От просватанья до девишника шли посидки. Во время посидок невесту закрывали платком, она причитала и не выходила из дома. Девушки шили приданое и пели песни [Обрядовая поэзия Пинежья 1980, 37]. Повсеместно посидки длились неделю, а в сурско-карпогорском варианте один день, во время которого подруги и сестры расплетали невесте косу. Неделя подготовки к свадьбе носила особое название - "шитье приданого" [Колпакова 1928, 123-124]. Как ни странно, сведения о посидках не сохранились в самых ранних публикациях [Ефименко 1878].

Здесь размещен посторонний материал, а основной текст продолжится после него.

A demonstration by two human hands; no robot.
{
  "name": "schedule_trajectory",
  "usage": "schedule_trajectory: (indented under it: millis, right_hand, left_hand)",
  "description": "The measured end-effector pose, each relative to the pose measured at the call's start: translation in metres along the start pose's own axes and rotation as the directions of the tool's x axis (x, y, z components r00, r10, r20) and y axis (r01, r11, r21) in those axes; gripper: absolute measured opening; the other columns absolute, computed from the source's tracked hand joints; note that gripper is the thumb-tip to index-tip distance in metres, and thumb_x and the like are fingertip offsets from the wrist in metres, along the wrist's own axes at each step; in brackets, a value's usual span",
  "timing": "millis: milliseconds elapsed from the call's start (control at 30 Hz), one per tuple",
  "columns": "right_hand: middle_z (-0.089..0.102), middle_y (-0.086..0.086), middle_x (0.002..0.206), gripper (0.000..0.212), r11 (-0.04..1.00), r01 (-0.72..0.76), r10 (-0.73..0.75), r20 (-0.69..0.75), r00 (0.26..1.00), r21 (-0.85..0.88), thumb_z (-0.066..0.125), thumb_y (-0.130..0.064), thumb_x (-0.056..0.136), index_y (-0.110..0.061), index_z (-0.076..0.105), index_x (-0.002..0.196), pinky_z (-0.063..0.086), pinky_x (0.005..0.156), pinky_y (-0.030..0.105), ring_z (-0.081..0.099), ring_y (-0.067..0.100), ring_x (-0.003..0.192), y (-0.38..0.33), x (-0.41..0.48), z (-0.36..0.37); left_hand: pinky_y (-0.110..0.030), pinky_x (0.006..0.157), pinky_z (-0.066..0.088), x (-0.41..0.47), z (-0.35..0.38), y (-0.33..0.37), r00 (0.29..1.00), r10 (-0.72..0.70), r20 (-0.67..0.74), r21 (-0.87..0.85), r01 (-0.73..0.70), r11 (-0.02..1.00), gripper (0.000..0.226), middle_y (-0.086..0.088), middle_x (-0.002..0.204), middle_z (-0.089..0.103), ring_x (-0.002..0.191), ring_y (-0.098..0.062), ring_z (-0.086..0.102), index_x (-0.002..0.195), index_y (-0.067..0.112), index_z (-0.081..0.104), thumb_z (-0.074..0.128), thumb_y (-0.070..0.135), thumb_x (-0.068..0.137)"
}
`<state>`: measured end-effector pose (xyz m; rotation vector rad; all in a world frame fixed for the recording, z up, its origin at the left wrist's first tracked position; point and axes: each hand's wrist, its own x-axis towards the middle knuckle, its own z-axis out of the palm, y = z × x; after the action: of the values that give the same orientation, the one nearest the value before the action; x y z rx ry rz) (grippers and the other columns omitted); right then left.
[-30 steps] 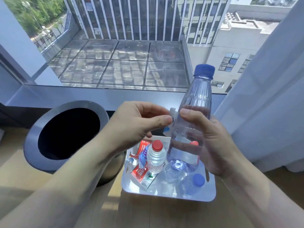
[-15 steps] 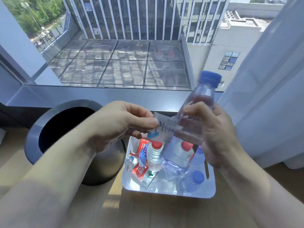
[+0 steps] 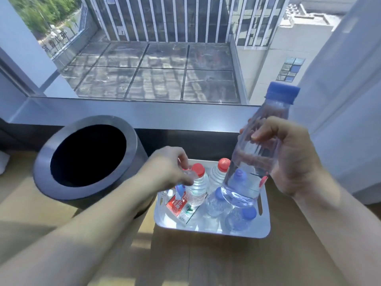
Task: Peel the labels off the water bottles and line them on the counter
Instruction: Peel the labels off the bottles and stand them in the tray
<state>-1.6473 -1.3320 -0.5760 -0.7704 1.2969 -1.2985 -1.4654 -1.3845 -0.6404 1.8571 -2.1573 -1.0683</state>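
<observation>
My right hand [image 3: 292,159] grips a clear, label-free bottle with a blue cap [image 3: 275,108], held tilted above the white tray [image 3: 214,232]. My left hand [image 3: 165,172] is low over the tray's left side, pinching a peeled clear label with a blue patch [image 3: 181,185]. In the tray stand two small red-capped bottles [image 3: 196,185] [image 3: 218,174], and two blue-capped bottles [image 3: 217,201] [image 3: 241,220] lie on their sides. Loose red labels [image 3: 177,205] lie on the tray floor by the left red-capped bottle.
A round grey bin with a dark opening [image 3: 88,157] stands just left of the tray on the wooden surface [image 3: 206,263]. Behind runs a grey window ledge [image 3: 165,114]. A white curtain [image 3: 340,100] hangs at the right.
My left hand pulled the label off the bottle and dropped down over the tray with it. My right hand carried the bare bottle up and to the right.
</observation>
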Motion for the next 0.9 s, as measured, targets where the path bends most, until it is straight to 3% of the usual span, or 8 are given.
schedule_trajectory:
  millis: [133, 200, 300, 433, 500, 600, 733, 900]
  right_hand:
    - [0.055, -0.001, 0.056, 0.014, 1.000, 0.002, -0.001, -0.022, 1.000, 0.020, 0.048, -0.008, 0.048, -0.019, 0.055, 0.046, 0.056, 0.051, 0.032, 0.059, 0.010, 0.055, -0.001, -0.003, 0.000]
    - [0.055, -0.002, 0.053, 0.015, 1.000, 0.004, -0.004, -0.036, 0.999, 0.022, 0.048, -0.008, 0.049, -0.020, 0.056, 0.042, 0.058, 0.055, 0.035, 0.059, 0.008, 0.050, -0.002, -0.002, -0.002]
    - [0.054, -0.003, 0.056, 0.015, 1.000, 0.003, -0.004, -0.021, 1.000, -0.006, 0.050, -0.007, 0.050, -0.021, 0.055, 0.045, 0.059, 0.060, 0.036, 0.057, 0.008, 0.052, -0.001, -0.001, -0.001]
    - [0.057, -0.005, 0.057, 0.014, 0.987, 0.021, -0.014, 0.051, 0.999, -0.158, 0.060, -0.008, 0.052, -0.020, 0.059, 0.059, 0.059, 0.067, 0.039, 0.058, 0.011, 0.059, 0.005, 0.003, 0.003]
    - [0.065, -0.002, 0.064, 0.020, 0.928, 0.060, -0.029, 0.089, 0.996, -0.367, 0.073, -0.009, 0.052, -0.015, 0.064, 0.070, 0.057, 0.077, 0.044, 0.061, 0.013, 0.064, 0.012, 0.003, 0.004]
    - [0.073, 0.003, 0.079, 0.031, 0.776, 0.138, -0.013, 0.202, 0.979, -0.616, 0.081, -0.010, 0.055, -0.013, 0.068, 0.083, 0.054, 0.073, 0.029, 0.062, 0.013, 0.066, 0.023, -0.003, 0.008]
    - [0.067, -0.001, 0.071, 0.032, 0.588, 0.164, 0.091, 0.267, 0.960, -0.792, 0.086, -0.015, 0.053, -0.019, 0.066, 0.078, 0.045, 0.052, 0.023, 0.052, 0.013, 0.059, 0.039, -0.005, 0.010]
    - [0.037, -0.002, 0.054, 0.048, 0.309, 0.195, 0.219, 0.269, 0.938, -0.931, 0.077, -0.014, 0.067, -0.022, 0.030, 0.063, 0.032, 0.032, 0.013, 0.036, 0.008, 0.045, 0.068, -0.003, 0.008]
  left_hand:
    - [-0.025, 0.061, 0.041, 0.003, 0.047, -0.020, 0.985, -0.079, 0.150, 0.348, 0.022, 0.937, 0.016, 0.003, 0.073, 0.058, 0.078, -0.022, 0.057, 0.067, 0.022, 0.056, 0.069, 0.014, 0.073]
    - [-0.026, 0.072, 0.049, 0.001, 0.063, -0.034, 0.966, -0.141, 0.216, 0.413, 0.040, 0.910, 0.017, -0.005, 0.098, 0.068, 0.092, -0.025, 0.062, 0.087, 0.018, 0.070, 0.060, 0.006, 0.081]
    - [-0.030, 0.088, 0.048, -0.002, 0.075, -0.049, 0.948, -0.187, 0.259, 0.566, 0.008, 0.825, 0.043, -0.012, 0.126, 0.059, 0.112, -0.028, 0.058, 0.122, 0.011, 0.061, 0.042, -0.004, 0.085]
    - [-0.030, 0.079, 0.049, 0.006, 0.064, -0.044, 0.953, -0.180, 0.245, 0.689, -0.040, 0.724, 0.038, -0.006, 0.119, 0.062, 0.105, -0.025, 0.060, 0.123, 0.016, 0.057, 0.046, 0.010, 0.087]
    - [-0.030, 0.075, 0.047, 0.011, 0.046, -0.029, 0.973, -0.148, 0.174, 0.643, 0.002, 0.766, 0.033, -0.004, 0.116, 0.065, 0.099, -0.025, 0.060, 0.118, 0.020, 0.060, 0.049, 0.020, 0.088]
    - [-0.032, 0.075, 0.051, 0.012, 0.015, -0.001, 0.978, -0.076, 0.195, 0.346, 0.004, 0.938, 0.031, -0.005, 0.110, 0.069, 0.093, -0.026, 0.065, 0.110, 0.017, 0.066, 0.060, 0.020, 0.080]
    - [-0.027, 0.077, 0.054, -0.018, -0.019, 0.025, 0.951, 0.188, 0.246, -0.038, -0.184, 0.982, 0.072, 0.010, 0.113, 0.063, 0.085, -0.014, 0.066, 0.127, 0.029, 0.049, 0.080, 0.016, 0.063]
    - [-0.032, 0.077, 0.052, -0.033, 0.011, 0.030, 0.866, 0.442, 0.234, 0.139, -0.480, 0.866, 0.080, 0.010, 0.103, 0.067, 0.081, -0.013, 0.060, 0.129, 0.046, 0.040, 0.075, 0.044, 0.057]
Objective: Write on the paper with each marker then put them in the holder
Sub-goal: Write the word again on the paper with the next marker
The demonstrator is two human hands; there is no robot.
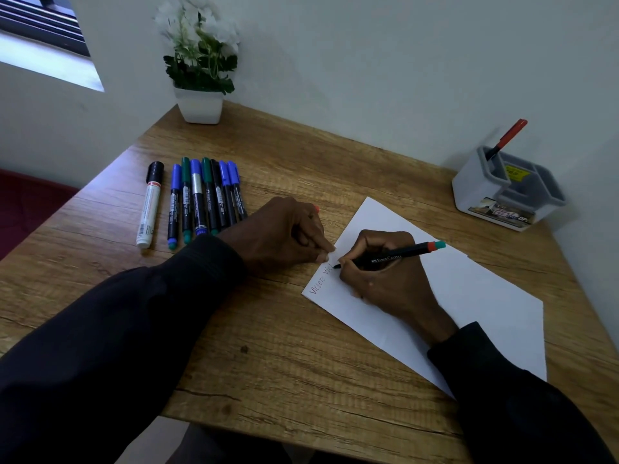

Последние свадебные действия - прощание невесты с девичеством в кругу подруг и угощение у жениха - А.В. Гура выделяет как третий церемониал в севернорусском свадебном обряде. Достаточно подробно разработан девишник в описании П.С. Ефименко: он включает и обручанье, и смотрины, и невестину баню, и благословение молодых, и свадебный стол [Ефименко 1878, 76-77]. Здесь же упоминается о собирании байника - обрядового хлеба. В сурских обрядах девишник шел рядом с бужением жениха, но в позднем варианте они поменялись местами. В современных же записях эти обрядовые действия постепенно исчезают.

И в конце XIX в., и в 1920-е годы собиратели фиксировали в нижнем течении реки обряд выведения невесты "на наставку" ("на ставку", "на выставку") перед гостями [Колпакова 1928, 154; Чирцов 1916, 354; ФА ПГУ: П. 263. С. 6]. После угощения нарядная невеста "обносила" поезжан вином, после чего они клали в стакан деньги (ср. с верхнепинежским "смотреньем" [Обрядовая поэзия Пинежья 1980, 64]). На "смотренье" же устраивалось шуточное гадание "бабьи запуски" [Обрядовая поэзия Пинежья 1980, 64]. Во время стола принято опевать поезжан и жениха. За столом у невесты обязательным угощением была каша. В описаниях обряда в нижнем течении реки весьма распространенным был акт закрывания невесты перед венчанием шалью, или "гомулькой" [Чирцов 1916, 354; ФА ПГУ: П. 263. С. 5, 69].

При отъезде к венцу и при венчании и в верховьях, и в низовьях совершались следующие акты: благословение жениха и невесты иконой и хлебом; собирание хлеба или ковриги с солью в скатерть ("байник"); выход невесты и жениха (тысяцкого и сватьи), держась за платы; раздельная поездка жениха и невесты к венцу (он с тысяцким и дружкой, она со сватьей или крестной матерью). Родители повсеместно не принимали участия в поездке. При выходе со стола невеста дергала скатерть; после венчания невесте надевали повойник [Ефименко 1878; Чирцов 1916; Колпакова 1928; Обрядовая поэзия Пинежья 1980]. В описаниях обрядов 1920-х -30-х гг. сохранились лишь некоторые из перечисленных обычаев: благословение иконой (д. Петрово), хлебом (д. Пиринемь), сбор ковриги (д. Петрово), "за платы держались" (с. Сура, д. Пиринемь), дергание скатерти (д. Прилук).

Послевенчальная часть обряда свадебного дня факультативно включала в свой состав следующие действия: выколачивание денег об угол стола или награждение поющих девушек деньгами [ФА ПГУ: П. 311. С. 10]; "хождение на крюка" ("выход с крюком") [Колпакова 1928, 146] и такое редко встречающееся действие, как "жену тысяцкого, сватью на ступе мелют" [Обрядовая поэзия Пинежья 1980, 81]. Эти действия не встретились в описаниях свадьбы в нижнем течении реки. Повсеместно фиксируется встреча молодых, обсыпание их зерном / хмелем, угощение, отведение жениха и невесты на ночлег (сопровождается приговорами, в постель кладут полено или чучело ребенка), опевание всех гостей. Для свадебных обрядов, следующих за брачной ночью, обязательным является бужение жениха и невесты, которое до сих пор встречается в описаниях свадебного обряда [ФА ПГУ: П. 263. С. 70; П. 303. С. 11]. Этими действиями завершался второй свадебный цикл обряда.